U.S. v. Nosal
Case #: 10-10038
Kozinski, Silverman, Tallman, Pregerson, McKeown, Wardlaw, Gould, Paez, Clifton, Bybee, Murguia
Full Text Opinion: http://scholar.google.com/scholar_case?case=25418282339171009&hl=en&as_sdt=2&as_vis=1&oi=scholarr
Trade Secrets: The phrase “exceeds authorized” in the CFAA is limited to access restrictions, and does not extend to use restrictions.
Opinion (Kozinski): David Nosal worked for an executive search firm called Korn/Ferry. After leaving Korn/Ferry, he recruited some of his associates still working at Korn/Ferry to help him start a competing business.
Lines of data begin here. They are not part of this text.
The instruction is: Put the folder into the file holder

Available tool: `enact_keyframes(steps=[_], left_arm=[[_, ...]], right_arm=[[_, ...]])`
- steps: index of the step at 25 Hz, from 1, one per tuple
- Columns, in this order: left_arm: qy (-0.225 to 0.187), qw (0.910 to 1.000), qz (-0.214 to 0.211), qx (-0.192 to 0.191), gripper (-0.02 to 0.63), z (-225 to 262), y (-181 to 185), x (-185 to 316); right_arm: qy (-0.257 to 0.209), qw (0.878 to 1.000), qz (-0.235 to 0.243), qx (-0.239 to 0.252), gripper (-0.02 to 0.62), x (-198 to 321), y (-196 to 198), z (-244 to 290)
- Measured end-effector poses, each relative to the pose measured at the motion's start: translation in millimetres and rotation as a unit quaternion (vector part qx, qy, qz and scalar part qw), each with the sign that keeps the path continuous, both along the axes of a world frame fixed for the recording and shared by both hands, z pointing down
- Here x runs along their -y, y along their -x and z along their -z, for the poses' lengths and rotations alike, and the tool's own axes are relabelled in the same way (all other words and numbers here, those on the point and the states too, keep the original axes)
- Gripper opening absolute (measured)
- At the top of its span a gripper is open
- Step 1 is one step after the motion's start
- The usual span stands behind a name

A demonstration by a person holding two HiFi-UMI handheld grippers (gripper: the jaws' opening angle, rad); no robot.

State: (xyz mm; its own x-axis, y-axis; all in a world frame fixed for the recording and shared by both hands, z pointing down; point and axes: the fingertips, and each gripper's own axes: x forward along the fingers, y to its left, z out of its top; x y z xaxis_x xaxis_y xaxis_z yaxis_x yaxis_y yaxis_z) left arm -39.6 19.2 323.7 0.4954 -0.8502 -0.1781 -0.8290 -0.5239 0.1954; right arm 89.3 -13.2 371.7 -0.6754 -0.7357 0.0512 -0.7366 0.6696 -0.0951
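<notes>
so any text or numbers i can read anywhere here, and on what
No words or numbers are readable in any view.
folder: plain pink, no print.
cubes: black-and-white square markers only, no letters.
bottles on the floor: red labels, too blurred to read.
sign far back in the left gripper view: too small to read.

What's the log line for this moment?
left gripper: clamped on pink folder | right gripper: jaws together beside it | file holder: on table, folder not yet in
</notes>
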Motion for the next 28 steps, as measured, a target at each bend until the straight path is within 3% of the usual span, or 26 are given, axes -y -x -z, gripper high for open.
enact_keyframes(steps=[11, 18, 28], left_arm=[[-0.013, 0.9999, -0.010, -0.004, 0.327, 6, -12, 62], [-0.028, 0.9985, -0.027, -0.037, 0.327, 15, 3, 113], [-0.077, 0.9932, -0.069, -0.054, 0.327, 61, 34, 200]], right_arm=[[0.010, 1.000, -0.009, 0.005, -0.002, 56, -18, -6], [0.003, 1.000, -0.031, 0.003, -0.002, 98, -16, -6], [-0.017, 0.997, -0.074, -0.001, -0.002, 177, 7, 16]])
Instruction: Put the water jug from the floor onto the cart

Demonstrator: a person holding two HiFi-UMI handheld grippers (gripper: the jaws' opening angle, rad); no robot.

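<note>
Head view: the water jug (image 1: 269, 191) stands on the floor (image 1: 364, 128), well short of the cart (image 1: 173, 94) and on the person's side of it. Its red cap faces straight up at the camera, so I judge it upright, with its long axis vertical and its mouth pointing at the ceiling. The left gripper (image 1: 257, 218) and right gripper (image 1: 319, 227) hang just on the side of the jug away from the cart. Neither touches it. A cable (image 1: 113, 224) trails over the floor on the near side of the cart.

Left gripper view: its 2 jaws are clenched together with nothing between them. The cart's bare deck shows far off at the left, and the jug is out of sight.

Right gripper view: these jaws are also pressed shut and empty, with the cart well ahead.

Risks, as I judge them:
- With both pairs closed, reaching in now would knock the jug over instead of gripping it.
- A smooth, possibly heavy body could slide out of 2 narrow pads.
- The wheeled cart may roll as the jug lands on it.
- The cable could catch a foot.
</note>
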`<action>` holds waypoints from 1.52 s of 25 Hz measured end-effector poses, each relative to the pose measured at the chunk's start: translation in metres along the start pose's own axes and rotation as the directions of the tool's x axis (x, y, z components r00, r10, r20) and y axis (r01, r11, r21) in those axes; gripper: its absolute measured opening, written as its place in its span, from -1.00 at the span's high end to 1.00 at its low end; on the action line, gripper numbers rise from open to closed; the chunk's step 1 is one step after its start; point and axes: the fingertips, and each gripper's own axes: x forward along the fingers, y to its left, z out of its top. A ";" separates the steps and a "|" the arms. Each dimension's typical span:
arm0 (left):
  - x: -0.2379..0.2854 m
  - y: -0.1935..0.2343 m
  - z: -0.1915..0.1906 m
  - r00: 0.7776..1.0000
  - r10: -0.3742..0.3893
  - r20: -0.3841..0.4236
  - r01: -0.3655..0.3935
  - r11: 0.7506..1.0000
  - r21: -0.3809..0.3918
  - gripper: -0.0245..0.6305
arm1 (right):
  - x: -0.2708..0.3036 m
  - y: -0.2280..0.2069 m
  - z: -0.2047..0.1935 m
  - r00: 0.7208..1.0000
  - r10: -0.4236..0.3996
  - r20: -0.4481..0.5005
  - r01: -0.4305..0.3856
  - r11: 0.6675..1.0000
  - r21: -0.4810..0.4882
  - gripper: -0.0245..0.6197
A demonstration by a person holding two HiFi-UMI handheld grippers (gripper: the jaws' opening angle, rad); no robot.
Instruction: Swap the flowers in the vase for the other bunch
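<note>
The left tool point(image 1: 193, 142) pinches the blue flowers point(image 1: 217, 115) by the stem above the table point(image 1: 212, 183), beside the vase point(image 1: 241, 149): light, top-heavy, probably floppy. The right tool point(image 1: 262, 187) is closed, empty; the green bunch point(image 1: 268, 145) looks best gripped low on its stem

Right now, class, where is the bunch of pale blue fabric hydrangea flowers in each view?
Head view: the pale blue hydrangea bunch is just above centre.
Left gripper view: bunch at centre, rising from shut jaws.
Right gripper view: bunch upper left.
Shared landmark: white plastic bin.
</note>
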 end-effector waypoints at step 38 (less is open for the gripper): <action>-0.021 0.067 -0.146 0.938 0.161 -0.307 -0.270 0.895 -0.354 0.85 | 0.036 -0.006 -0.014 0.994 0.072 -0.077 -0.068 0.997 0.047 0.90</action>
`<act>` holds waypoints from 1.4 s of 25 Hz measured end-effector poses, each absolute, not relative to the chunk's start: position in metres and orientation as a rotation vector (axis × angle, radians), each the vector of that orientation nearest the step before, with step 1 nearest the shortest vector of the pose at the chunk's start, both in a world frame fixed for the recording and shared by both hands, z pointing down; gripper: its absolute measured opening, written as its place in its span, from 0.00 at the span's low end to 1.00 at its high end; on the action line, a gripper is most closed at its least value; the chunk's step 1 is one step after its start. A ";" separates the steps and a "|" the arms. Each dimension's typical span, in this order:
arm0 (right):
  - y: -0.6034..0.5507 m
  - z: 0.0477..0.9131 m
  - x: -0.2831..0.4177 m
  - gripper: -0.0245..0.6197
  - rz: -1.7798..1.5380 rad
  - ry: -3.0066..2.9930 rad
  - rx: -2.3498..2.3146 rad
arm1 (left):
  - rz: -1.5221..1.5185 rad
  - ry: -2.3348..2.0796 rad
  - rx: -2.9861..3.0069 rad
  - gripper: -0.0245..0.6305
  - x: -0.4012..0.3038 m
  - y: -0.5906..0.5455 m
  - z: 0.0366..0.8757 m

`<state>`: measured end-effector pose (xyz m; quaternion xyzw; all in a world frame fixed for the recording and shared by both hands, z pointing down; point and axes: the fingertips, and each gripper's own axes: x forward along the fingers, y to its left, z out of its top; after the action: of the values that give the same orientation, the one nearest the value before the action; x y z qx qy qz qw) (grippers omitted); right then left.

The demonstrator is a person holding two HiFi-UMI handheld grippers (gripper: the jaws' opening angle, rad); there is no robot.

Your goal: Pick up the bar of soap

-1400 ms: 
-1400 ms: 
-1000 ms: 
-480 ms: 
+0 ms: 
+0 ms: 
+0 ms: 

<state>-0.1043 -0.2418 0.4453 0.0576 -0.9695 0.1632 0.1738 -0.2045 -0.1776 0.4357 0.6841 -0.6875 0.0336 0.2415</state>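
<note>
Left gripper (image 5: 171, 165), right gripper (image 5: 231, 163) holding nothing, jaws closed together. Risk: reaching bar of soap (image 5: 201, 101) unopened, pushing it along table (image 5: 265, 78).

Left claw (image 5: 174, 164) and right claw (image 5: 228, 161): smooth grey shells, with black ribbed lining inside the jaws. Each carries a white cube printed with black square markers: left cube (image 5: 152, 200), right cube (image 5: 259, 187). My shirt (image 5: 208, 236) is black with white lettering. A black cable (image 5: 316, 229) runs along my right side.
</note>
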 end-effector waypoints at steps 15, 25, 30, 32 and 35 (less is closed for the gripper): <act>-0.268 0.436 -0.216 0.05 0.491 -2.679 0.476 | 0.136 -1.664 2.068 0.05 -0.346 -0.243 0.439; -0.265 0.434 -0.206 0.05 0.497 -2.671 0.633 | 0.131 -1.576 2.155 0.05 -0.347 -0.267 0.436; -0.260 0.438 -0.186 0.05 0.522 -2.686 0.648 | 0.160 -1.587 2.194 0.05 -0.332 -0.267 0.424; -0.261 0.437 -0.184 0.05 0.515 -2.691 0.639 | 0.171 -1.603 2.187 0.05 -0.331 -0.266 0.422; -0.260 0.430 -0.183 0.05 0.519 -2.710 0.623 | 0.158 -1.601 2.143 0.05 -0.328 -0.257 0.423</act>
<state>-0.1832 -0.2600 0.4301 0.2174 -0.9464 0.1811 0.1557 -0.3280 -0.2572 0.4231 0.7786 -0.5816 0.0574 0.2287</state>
These employees accessed Korn/Ferry’s source lists, names, and contact information from a confidential database. They then transferred the information to Nosal. Nosal was indicted for violations of the Computer Fraud and Abuse Act (CFAA) under 18 U.S.C. § 1030(a)(4) for “aiding and abetting the Korn/Ferry employees in ‘exceed[ing their] authorized access’ with intent to defraud,” and for trade secret theft, among other charges. The district court dismissed most of the counts for failure to state an offense, which the United States then appealed. The Court of Appeals found the CFAA to be concerned with preventing hacking, and not with the misappropriation of trade secrets. Under the Appellate Court’s statutory analysis, the phrase “exceeds authorized access” was to be interpreted narrowly, and should be limited to violations of “access” to information, not the “use” of information. Here, the employees of Korn/Ferry only accessed information they were authorized to access and therefore were not in violation of the CFAA. The district court’s ruling was AFFIRMED.